**The problem**: Set down exactly the lines below, starting at the one that contains "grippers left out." and ending at the one that contains "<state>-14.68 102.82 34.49", with both of those lines included and nothing else.

----- Records provided

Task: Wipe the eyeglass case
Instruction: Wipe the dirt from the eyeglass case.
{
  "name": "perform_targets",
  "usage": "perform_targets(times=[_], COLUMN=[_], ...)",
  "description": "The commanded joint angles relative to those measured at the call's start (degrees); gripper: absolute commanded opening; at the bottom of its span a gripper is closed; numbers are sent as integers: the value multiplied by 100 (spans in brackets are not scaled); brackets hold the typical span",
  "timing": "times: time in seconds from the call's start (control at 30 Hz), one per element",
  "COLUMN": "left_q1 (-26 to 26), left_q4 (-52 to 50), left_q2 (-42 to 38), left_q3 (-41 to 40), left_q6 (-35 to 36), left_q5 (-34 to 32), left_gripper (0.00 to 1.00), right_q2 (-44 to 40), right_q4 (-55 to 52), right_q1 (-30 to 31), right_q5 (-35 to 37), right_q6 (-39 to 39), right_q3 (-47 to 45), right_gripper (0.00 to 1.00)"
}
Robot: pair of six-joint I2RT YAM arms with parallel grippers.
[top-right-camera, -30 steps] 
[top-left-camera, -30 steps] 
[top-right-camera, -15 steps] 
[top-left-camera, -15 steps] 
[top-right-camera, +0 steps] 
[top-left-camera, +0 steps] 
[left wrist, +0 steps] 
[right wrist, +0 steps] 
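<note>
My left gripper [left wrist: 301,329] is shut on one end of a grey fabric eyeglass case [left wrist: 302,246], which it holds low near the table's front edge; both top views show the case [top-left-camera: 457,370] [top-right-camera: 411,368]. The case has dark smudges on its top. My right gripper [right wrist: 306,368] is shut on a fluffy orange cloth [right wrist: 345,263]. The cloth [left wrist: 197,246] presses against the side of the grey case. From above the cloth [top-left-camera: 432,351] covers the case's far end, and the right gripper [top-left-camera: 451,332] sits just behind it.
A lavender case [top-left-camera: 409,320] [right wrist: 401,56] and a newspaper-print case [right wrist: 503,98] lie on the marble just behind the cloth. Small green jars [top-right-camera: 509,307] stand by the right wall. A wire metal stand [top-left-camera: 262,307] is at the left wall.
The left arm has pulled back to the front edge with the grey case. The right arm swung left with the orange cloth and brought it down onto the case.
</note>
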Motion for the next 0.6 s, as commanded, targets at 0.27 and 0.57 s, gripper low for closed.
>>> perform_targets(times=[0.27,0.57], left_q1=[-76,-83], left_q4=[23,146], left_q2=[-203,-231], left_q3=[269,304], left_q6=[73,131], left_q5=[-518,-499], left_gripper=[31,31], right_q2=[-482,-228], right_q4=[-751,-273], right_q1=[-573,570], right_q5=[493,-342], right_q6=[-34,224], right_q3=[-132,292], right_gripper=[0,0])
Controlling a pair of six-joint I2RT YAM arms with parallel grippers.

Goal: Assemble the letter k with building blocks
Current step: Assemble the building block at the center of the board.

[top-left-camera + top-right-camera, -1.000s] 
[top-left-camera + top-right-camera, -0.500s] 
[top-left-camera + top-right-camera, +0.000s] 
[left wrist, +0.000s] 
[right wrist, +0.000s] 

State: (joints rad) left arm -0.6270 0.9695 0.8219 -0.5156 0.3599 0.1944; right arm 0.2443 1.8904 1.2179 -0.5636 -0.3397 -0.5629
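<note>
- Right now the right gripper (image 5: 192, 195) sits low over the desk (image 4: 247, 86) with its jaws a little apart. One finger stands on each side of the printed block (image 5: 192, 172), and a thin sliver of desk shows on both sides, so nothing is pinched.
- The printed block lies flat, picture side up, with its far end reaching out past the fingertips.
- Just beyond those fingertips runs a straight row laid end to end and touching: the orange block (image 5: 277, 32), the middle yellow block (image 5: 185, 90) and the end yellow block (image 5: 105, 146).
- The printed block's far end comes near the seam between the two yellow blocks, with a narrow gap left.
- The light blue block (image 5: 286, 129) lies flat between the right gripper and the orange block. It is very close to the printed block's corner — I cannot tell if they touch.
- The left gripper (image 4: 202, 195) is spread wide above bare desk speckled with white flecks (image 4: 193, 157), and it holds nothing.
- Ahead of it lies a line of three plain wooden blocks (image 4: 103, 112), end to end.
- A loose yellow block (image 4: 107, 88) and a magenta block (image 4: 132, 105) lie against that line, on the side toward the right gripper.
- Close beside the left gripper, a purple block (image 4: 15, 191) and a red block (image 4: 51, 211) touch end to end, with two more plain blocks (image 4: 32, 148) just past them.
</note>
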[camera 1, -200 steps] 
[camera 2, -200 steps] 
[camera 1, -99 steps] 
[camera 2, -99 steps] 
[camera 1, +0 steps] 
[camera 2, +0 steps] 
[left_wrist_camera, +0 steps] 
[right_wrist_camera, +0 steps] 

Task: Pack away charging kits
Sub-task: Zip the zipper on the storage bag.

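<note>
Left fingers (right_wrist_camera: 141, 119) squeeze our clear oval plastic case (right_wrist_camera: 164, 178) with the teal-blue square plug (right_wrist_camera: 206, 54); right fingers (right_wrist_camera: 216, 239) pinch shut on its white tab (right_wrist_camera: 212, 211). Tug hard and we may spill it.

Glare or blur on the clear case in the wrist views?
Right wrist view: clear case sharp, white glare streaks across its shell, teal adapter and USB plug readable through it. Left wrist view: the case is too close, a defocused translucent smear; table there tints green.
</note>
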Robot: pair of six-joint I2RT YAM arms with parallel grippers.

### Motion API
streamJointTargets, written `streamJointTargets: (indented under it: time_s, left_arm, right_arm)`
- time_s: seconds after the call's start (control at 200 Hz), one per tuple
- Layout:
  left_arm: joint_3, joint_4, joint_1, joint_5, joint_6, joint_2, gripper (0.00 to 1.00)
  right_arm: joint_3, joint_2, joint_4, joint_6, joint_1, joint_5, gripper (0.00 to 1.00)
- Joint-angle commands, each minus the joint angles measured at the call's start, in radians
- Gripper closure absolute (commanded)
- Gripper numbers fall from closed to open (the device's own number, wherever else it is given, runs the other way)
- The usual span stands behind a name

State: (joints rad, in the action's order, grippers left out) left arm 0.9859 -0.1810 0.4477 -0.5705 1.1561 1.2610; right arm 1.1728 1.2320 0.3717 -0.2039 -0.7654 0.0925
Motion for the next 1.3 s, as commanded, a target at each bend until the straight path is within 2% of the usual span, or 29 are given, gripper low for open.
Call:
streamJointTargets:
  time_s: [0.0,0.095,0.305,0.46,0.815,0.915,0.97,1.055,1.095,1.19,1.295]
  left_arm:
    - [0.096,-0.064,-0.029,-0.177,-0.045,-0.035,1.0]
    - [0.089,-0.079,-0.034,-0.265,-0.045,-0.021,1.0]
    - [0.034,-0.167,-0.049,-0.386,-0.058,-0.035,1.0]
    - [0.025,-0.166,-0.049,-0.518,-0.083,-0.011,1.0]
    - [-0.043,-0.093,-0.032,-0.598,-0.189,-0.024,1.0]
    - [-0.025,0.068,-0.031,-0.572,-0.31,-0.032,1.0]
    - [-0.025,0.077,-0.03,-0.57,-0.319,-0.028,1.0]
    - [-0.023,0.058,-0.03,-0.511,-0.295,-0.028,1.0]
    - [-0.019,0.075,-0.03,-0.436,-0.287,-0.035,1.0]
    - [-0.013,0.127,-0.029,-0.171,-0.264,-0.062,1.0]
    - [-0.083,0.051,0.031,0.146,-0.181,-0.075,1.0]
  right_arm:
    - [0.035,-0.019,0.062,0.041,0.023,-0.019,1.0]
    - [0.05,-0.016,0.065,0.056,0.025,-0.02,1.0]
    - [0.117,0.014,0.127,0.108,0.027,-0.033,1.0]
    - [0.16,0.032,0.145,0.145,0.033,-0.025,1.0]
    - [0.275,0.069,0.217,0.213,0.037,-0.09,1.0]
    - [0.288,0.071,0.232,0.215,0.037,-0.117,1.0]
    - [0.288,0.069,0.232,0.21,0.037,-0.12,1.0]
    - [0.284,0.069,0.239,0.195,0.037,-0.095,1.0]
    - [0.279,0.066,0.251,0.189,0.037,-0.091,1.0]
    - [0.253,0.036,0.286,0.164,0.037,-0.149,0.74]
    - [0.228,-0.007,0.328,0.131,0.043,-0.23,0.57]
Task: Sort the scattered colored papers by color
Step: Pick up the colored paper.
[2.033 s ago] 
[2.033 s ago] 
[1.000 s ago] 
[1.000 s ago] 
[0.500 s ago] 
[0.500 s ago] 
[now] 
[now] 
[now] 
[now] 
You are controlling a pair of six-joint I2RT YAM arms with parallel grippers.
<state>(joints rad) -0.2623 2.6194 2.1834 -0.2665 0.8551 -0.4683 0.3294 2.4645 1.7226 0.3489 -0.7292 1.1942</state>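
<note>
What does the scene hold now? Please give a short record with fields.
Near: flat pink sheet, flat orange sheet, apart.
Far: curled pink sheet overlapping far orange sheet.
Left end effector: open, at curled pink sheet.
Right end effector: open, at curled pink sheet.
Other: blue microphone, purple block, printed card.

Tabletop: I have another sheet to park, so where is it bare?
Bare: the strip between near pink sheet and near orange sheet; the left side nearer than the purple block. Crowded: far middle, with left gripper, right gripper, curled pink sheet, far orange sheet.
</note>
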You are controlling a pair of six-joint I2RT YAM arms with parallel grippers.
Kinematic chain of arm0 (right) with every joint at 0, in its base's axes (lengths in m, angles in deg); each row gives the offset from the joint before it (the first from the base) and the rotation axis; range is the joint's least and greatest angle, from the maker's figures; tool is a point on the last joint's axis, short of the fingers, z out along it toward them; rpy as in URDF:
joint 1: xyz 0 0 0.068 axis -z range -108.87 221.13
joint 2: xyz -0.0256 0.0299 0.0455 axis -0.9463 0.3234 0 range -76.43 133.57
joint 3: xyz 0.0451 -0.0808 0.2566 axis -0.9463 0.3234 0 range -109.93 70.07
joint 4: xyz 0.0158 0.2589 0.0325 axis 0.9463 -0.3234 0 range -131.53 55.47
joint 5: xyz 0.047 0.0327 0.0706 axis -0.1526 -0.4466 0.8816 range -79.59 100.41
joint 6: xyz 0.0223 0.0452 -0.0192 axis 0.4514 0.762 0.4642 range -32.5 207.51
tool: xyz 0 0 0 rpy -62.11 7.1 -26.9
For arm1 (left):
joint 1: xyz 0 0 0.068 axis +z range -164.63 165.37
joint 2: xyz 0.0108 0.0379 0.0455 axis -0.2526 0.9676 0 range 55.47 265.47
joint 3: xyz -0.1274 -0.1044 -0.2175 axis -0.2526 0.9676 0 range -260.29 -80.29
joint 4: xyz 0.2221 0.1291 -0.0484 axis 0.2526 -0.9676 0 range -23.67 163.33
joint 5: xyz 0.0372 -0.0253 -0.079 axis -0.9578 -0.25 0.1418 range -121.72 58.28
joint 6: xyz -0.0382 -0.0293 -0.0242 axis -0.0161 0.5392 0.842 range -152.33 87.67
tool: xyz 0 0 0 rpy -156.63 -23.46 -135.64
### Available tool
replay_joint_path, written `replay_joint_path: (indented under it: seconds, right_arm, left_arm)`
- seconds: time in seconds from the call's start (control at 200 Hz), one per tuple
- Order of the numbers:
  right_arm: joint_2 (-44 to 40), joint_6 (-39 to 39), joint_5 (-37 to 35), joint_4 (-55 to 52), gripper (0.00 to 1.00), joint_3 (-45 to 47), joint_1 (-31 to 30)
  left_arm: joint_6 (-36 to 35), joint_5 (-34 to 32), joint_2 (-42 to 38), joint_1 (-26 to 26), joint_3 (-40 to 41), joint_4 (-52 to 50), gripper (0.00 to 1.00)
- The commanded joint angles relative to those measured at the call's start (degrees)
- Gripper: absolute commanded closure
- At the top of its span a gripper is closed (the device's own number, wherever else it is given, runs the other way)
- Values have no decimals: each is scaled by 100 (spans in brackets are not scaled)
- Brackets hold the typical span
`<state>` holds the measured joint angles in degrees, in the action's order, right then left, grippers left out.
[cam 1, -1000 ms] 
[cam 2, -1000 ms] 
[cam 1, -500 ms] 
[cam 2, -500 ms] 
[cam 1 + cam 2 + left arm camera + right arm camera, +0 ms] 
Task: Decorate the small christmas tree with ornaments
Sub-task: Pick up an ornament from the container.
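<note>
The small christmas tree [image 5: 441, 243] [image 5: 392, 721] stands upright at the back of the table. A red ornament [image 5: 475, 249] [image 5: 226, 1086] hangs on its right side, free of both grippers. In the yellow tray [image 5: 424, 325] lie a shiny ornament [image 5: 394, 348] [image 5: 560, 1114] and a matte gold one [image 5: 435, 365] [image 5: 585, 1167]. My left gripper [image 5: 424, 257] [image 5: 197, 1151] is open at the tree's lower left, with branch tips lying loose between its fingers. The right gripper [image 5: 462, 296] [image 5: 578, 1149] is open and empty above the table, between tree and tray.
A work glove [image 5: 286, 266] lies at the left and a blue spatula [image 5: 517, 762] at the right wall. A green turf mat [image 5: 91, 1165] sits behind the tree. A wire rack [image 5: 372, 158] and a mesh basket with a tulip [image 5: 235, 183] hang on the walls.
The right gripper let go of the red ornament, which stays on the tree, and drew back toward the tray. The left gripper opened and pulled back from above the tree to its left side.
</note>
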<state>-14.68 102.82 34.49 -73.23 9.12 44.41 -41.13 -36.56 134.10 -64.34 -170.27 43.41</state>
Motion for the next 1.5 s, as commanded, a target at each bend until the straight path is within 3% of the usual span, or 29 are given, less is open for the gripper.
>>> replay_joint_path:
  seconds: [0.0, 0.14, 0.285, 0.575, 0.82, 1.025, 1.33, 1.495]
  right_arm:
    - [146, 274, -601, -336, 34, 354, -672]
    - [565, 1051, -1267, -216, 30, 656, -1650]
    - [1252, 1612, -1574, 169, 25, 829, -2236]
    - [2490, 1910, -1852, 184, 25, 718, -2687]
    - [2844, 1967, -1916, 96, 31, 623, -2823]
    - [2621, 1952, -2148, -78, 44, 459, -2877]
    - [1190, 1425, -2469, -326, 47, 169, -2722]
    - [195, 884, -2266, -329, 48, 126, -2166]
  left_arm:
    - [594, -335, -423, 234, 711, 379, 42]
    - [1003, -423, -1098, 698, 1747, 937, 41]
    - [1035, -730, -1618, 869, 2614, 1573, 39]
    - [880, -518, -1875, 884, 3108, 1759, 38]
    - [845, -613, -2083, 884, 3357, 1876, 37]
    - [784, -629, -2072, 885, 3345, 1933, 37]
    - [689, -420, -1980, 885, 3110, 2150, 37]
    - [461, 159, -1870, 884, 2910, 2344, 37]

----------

**Solved exercise**:
`<state>` holds the measured joint angles in degrees, in the action's order, right then left, grippers left out.
[cam 1, -1000 ms] 
[cam 2, -1000 ms] 
[cam 1, -500 ms] 
[cam 2, -500 ms] 
[cam 1 + cam 2 + left arm camera + right arm camera, +0 ms] 
Task: Decorate the small christmas tree with ornaments
Sub-task: Pick up an ornament from the container.
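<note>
The small christmas tree [image 5: 441, 243] [image 5: 392, 721] stands upright at the back of the table. A red ornament [image 5: 475, 249] [image 5: 226, 1086] hangs on its right side, free of both grippers. In the yellow tray [image 5: 424, 325] lie a shiny ornament [image 5: 394, 348] [image 5: 560, 1114] and a matte gold one [image 5: 435, 365] [image 5: 585, 1167]. My left gripper [image 5: 424, 257] [image 5: 197, 1151] is open at the tree's lower left, with branch tips lying loose between its fingers. The right gripper [image 5: 462, 296] [image 5: 578, 1149] is open and empty above the table, between tree and tray.
A work glove [image 5: 286, 266] lies at the left and a blue spatula [image 5: 517, 762] at the right wall. A green turf mat [image 5: 91, 1165] sits behind the tree. A wire rack [image 5: 372, 158] and a mesh basket with a tulip [image 5: 235, 183] hang on the walls.
The right gripper let go of the red ornament, which stays on the tree, and drew back toward the tray. The left gripper opened and pulled back from above the tree to its left side.
</note>
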<state>-14.68 102.82 34.49 -73.23 9.12 44.41 -41.13 -36.56 134.10 -64.34 -170.27 43.41</state>

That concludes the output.